How to complete this task: All of the lines below need to be copied exactly, apart from the pictures.

Provided material:
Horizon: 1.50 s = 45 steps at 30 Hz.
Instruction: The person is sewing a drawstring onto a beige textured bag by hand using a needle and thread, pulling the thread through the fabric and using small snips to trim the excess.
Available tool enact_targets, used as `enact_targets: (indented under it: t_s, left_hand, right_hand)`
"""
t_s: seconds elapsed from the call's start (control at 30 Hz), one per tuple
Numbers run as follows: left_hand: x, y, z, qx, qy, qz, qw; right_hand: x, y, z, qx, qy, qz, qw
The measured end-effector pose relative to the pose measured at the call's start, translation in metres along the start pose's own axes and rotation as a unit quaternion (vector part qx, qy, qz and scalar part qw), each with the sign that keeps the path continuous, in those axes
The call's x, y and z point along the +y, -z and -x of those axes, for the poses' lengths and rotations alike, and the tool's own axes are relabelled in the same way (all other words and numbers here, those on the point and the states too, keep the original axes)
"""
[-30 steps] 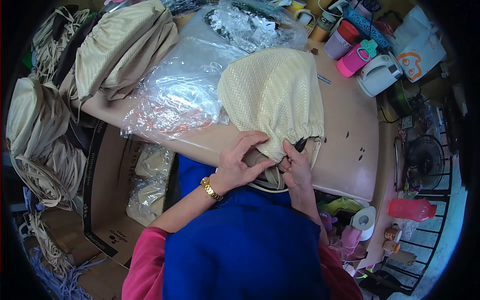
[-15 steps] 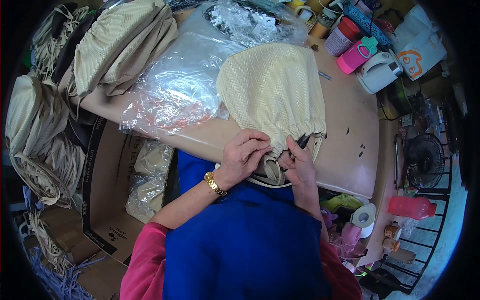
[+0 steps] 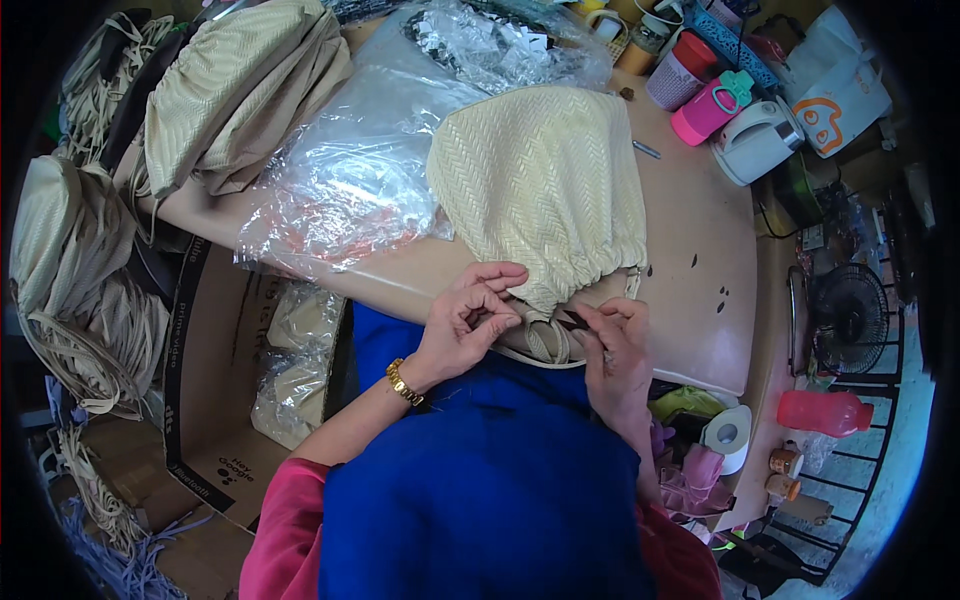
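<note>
A cream woven bag [image 3: 540,180] lies on the padded tan table [image 3: 700,330], its gathered opening and looped cords [image 3: 550,345] toward me. My left hand [image 3: 470,325] is at the bag's lower left edge, fingers curled toward the thumb; whatever they pinch is too small to make out. My right hand [image 3: 615,355] is beside the opening at the right, closed on a small dark tool [image 3: 574,320], partly hidden by the fingers.
Plastic bags [image 3: 340,190] cover the table's left side, with piles of cream bags [image 3: 230,90] farther left. A cardboard box [image 3: 210,420] stands below. Cups [image 3: 680,75], a white appliance [image 3: 750,145], a fan [image 3: 850,320] and a red bottle [image 3: 820,410] sit at right.
My left hand has drawn slightly left, away from the gathered edge. My right hand has shifted right and down with the dark tool, now angled leftward.
</note>
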State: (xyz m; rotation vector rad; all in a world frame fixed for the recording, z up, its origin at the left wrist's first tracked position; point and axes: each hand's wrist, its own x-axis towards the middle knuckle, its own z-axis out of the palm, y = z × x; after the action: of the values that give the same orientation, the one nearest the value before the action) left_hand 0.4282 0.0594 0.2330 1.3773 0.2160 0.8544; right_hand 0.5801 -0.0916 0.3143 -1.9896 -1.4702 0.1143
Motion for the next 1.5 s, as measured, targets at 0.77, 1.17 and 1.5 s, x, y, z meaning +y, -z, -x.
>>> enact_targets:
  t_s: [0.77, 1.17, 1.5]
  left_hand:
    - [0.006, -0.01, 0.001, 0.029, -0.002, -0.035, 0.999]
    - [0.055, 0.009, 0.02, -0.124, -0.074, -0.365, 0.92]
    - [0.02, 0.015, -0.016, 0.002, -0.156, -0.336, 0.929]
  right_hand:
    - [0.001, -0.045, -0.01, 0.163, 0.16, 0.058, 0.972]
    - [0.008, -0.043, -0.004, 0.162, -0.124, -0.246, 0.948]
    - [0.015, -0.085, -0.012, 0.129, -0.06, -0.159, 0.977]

Result:
Horizon: 1.50 s = 45 steps at 30 Hz.
Instruction: The person is sewing a drawstring onto a beige textured bag by hand using a needle and thread, pulling the thread through the fabric and using small snips to trim the excess.
Available tool enact_targets, used as `enact_targets: (indented under it: t_s, left_hand, right_hand)`
"""
t_s: seconds elapsed from the call's start (control at 30 Hz), one per tuple
Numbers run as follows: left_hand: x, y, z, qx, qy, qz, qw; right_hand: x, y, z, qx, qy, qz, qw
The measured end-effector pose relative to the pose measured at the call's start, translation in metres along the start pose's own axes and rotation as a unit quaternion (vector part qx, qy, qz and scalar part qw), each with the sign that keeps the path continuous, in those axes
The call's x, y and z point along the +y, -z and -x of those axes, for the poses' lengths and rotations alike, and the tool's own axes are relabelled in the same way (all other words and numbers here, those on the point and the states too, keep the original axes)
"""
[-30 steps] 
[-15 steps] 
[+0 steps] 
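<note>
A cream woven bag [image 3: 540,180] lies on the padded tan table [image 3: 700,330], its gathered opening and looped cords [image 3: 550,345] toward me. My left hand [image 3: 470,325] is at the bag's lower left edge, fingers curled toward the thumb; whatever they pinch is too small to make out. My right hand [image 3: 615,355] is beside the opening at the right, closed on a small dark tool [image 3: 574,320], partly hidden by the fingers.
Plastic bags [image 3: 340,190] cover the table's left side, with piles of cream bags [image 3: 230,90] farther left. A cardboard box [image 3: 210,420] stands below. Cups [image 3: 680,75], a white appliance [image 3: 750,145], a fan [image 3: 850,320] and a red bottle [image 3: 820,410] sit at right.
My left hand has drawn slightly left, away from the gathered edge. My right hand has shifted right and down with the dark tool, now angled leftward.
</note>
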State: (xyz m; rotation vector rad; all in a world frame fixed for the recording, z up, its origin at the left wrist's first tracked position; point and axes: each hand's wrist, its own x-axis towards the middle knuckle, its own z-axis out of the palm, y = z × x; after the action: of the values that give the same orientation, the one nearest the value before the action) left_hand 0.4282 0.0594 0.2330 1.3773 0.2160 0.8544; right_hand 0.5801 -0.0916 0.3143 -1.9896 -1.4702 0.1143
Motion for the next 1.5 s, as measured, targets at 0.77, 1.17 and 1.5 s, x, y, z meaning +y, -z, -x.
>>> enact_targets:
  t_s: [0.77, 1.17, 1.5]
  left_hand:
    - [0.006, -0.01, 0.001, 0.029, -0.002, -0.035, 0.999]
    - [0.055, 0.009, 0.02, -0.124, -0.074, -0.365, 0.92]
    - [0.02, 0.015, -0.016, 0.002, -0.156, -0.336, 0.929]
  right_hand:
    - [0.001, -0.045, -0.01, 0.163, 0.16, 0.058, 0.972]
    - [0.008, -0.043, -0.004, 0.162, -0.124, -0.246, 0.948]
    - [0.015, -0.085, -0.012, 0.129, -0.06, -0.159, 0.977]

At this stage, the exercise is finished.